Your instructions = Of the entries below, copy only those lines that contain the word "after".

Extracted entries =
════════════════════
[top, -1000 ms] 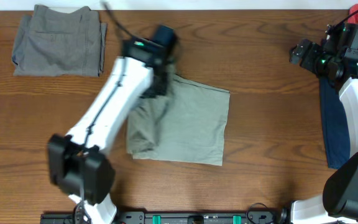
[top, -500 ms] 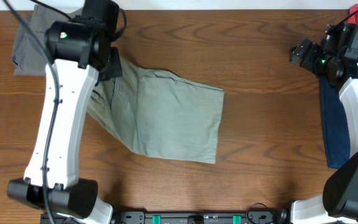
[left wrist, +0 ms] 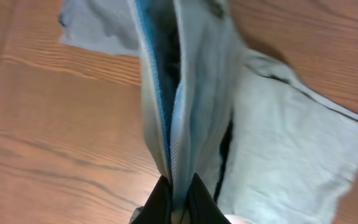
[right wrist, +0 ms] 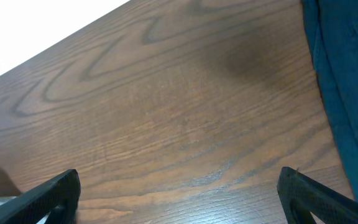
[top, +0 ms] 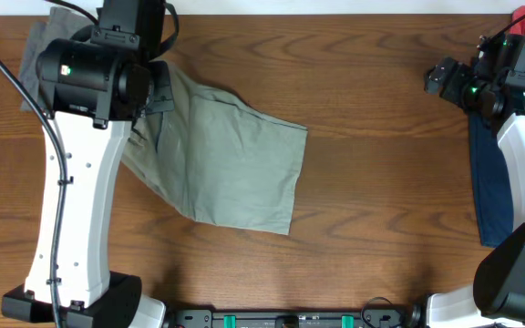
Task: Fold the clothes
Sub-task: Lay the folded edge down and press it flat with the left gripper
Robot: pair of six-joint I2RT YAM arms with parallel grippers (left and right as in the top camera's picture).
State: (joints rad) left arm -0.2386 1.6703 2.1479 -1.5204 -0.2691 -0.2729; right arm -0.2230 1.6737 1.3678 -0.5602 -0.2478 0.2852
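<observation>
The pale khaki-green shorts (top: pixel 235 159) lie spread left of the table's middle, with one edge lifted toward the far left. My left gripper (top: pixel 158 91) is shut on that raised edge. In the left wrist view the bunched fabric (left wrist: pixel 185 93) runs up from between its black fingertips (left wrist: pixel 178 190). Darker grey shorts (top: pixel 33 55) lie at the far left corner, mostly hidden under the left arm. At the right edge a navy garment (top: pixel 488 187) lies on the table. My right gripper (top: pixel 440 77) hovers open over bare wood (right wrist: pixel 179 186), the navy cloth (right wrist: pixel 347 93) to its right.
The left arm (top: pixel 71 200) stretches from the front edge across the table's left side. The right arm's base (top: pixel 518 273) stands at the front right. A black rail (top: pixel 290 319) runs along the front edge.
My left gripper has swung to the far left, dragging the khaki shorts' edge with it. The shorts have opened out and slid left. The right arm has not moved.
</observation>
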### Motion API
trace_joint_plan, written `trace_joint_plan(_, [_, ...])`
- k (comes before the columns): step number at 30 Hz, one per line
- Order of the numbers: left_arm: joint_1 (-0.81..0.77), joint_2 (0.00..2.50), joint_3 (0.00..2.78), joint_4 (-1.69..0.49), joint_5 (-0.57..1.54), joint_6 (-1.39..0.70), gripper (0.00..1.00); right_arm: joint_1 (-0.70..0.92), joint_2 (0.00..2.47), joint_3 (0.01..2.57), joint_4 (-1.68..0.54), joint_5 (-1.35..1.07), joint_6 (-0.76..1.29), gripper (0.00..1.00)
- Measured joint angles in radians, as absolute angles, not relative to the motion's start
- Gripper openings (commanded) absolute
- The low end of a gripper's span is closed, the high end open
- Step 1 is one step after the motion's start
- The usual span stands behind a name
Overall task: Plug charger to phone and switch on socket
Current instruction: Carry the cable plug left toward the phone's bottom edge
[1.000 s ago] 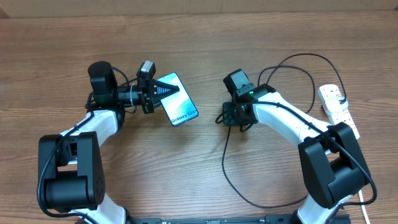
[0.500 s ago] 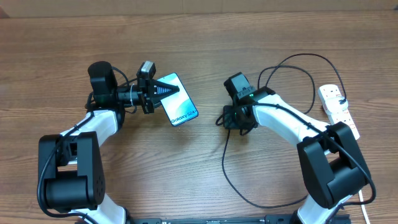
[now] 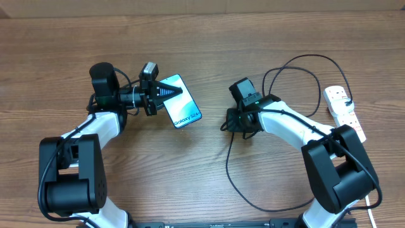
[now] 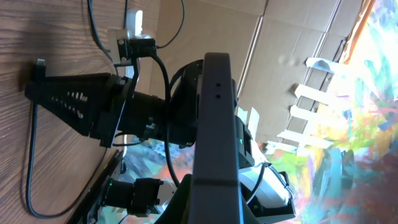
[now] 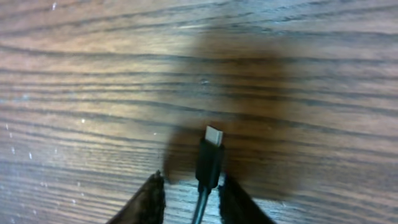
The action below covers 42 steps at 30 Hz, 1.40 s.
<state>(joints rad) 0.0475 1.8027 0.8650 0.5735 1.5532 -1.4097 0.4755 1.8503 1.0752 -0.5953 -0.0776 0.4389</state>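
Note:
The phone (image 3: 184, 106), light-blue screen up, is tilted off the table with my left gripper (image 3: 169, 92) shut on its upper left end. Seen edge-on in the left wrist view, the phone (image 4: 215, 118) rises from the left gripper (image 4: 214, 211). The charger (image 3: 230, 170) is a thin black cable looping over the table. Its connector tip (image 5: 210, 157) lies flat on the wood between the fingers of my right gripper (image 5: 190, 178), which stands narrowly open around it, with a gap on the left side. The right gripper (image 3: 229, 120) is low on the table, right of the phone. The white socket (image 3: 345, 111) lies far right.
The cable's big loop (image 3: 297, 60) curves behind the right arm toward the socket, and another loop (image 3: 266, 206) runs near the front edge. Bare wood lies between the phone and the right gripper. The right arm (image 4: 93, 106) shows opposite the phone in the left wrist view.
The right gripper shifted slightly toward the right over the connector; its jaws widened and then narrowed again. The left gripper and the phone have not moved.

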Motion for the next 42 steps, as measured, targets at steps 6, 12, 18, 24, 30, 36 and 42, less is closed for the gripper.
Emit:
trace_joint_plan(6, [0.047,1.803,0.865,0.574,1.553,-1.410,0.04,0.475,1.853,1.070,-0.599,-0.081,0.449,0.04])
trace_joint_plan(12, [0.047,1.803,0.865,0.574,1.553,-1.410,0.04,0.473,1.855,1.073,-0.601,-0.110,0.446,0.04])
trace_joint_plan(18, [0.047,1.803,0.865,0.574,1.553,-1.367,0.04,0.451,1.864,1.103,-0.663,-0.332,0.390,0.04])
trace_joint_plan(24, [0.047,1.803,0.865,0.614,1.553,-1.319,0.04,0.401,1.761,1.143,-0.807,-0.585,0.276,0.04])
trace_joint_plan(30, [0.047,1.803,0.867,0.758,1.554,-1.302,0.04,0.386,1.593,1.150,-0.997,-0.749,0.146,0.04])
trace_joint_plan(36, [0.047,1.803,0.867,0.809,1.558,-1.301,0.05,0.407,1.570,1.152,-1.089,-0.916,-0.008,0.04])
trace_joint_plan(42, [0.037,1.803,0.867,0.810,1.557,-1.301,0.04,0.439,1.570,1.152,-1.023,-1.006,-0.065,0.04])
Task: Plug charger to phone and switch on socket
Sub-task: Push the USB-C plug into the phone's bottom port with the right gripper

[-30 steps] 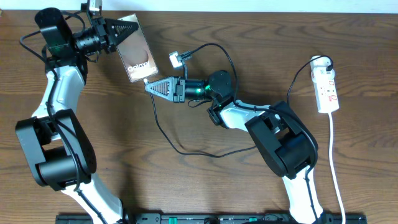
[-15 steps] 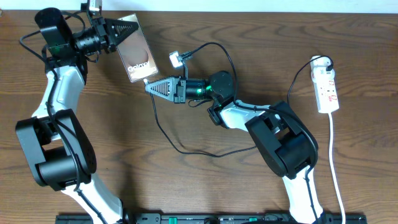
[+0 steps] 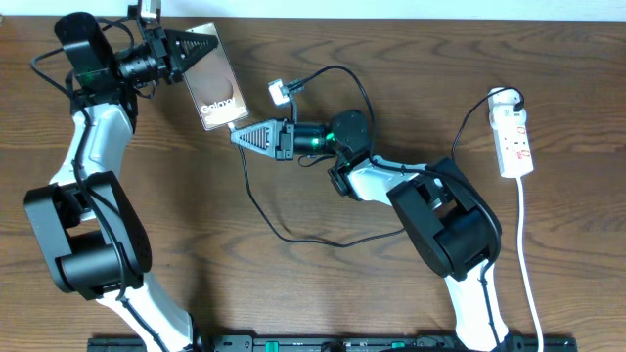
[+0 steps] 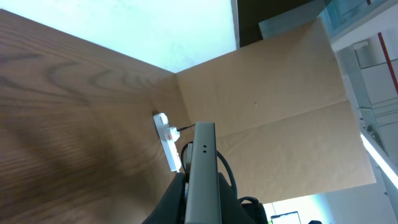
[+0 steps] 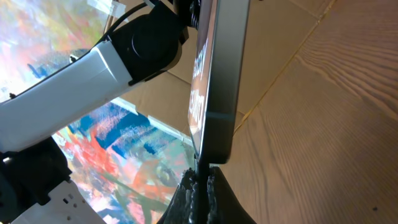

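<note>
My left gripper (image 3: 196, 46) is shut on the phone (image 3: 215, 83) and holds it tilted above the table at the back left; in the left wrist view the phone (image 4: 203, 168) shows edge-on between the fingers. My right gripper (image 3: 238, 136) is shut on the charger's plug tip, which touches the phone's lower edge. In the right wrist view the tip (image 5: 203, 167) meets the phone's end (image 5: 221, 81). The black charger cable (image 3: 293, 235) loops across the table. The white socket (image 3: 514, 137) lies at the far right, also seen in the left wrist view (image 4: 166, 140).
A small white adapter (image 3: 276, 94) on the charger cable lies behind the right gripper. The socket's white cord (image 3: 526, 244) runs toward the front edge. A brown cardboard wall (image 4: 280, 112) stands beyond the table's far side.
</note>
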Action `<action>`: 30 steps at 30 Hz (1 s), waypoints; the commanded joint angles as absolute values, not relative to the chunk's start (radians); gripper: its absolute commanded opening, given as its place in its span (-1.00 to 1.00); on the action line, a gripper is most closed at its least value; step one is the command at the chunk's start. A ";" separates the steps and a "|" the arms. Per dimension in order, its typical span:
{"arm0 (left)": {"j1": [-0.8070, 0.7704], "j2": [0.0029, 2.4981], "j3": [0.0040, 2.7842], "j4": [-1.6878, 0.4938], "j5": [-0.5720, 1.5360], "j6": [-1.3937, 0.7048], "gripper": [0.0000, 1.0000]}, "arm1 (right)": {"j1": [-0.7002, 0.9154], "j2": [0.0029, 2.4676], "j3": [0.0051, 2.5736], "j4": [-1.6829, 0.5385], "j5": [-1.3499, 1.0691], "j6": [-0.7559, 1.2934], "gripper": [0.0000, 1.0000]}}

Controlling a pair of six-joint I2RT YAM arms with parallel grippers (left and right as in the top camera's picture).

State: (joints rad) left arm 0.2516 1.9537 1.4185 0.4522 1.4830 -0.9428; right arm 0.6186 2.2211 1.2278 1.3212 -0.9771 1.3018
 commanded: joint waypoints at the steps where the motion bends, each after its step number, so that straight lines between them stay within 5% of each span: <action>1: 0.252 1.926 1.425 0.458 1.511 -0.949 -0.85 | 0.614 2.230 1.242 1.324 -0.971 1.304 -0.98; 30: 0.231 1.926 1.425 0.458 1.526 -0.948 -0.85 | 0.618 2.230 1.242 1.331 -0.929 1.314 -0.98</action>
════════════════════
Answer to the problem =
- Step 1 is one step after the motion's start
 commanded: joint waypoints at the steps where the motion bends, each after its step number, so that straight lines between them stay within 5% of each span: <action>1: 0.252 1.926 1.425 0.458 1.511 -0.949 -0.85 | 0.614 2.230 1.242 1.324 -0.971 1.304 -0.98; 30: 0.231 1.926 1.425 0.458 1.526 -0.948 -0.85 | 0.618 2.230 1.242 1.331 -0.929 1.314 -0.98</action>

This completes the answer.